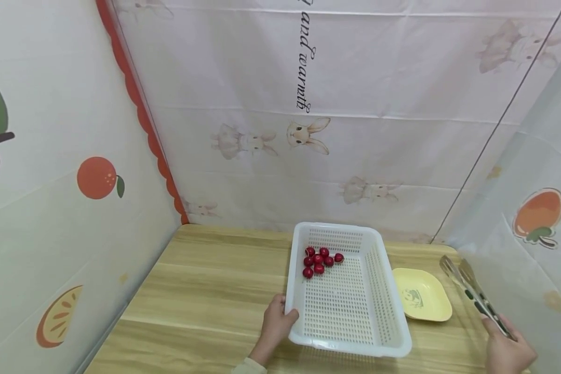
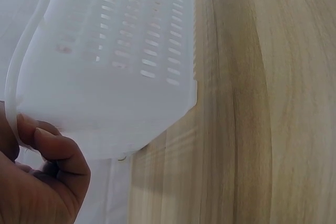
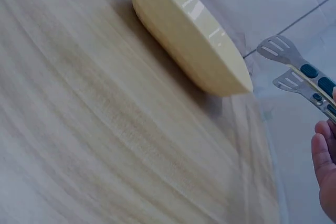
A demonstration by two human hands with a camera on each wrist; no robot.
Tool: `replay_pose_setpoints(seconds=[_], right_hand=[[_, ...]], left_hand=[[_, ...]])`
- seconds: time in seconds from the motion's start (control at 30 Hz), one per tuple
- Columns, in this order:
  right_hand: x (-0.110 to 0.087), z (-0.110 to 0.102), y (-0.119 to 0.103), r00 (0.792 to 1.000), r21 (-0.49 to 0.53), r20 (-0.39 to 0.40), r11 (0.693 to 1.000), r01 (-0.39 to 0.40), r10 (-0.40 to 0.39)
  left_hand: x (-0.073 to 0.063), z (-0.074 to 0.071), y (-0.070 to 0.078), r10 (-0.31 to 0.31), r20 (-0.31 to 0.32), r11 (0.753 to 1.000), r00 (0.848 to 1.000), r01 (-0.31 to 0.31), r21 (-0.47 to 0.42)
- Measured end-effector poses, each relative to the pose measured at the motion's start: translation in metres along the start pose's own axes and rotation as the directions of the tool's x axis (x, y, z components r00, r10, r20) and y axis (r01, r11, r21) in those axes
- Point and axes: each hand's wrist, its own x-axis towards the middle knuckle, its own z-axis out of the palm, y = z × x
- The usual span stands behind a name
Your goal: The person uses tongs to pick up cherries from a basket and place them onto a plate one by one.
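At the near left corner of a white perforated plastic basket (image 1: 338, 306), my left hand (image 1: 277, 320) grips the rim, thumb on top and fingers curled beneath. Several small, round, shiny red fruits like cherries (image 1: 318, 259) lie grouped in the basket's far left part. On the right, my right hand (image 1: 509, 347) holds metal tongs (image 1: 479, 297) with dark green grip patches, near the handle end. The slotted heads of the tongs (image 3: 283, 51) stand apart with nothing between them and point away from me. In the right wrist view only part of the hand (image 3: 326, 166) shows.
A yellow square dish (image 1: 432, 296) with a panda print stands between the basket and the tongs. The wooden table (image 1: 205, 291) reaches to a cloth-covered back wall (image 1: 243, 182). Printed cloth also covers the left side (image 1: 28, 234) and the right side (image 1: 509, 223).
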Motion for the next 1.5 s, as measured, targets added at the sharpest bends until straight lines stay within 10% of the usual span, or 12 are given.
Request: replay_pose_setpoints(seconds=[0.37,0.97,1.5], right_hand=[[-0.022,0.016,-0.02,0.998,0.069,0.059,0.998,-0.01,0.006],[-0.039,0.04,-0.051,0.944,0.162,0.237,0.948,-0.274,0.232],[-0.053,0.068,-0.07,0.935,0.1,0.296,0.968,-0.232,0.194]], left_hand=[[0.0,0.0,0.0,-0.024,-0.021,1.0,0.999,0.024,-0.005],[0.0,0.002,-0.002,-0.023,-0.024,1.0,0.999,0.023,0.007],[0.002,0.002,0.0,-0.034,-0.001,0.999,0.999,0.034,0.02]])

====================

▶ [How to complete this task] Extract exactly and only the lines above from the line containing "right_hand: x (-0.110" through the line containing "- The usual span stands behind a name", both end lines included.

▶ [Response]
  right_hand: x (-0.110 to 0.087), z (-0.110 to 0.102), y (-0.119 to 0.103), r00 (0.792 to 1.000), r21 (-0.49 to 0.53), r20 (-0.39 to 0.40), r11 (0.693 to 1.000), r01 (-0.39 to 0.40), r10 (-0.40 to 0.39)
  left_hand: x (-0.073 to 0.063), z (-0.074 to 0.071), y (-0.070 to 0.078), r10 (-0.31 to 0.31), r20 (-0.31 to 0.32), r11 (0.753 to 1.000), r00 (0.848 to 1.000), r01 (-0.31 to 0.31), r21 (-0.47 to 0.42)
- Measured end-effector poses, each relative to the pose measured at the motion's start: translation in metres along the start pose's own axes and rotation as the directions of the tool's x axis (x, y, z components r00, r10, r20) and y axis (r01, r11, r21) in those axes
- Point and axes: each hand's wrist, its own x-axis towards the middle knuckle, its own z-axis out of the palm, y = z × x
- The usual span stands behind a name

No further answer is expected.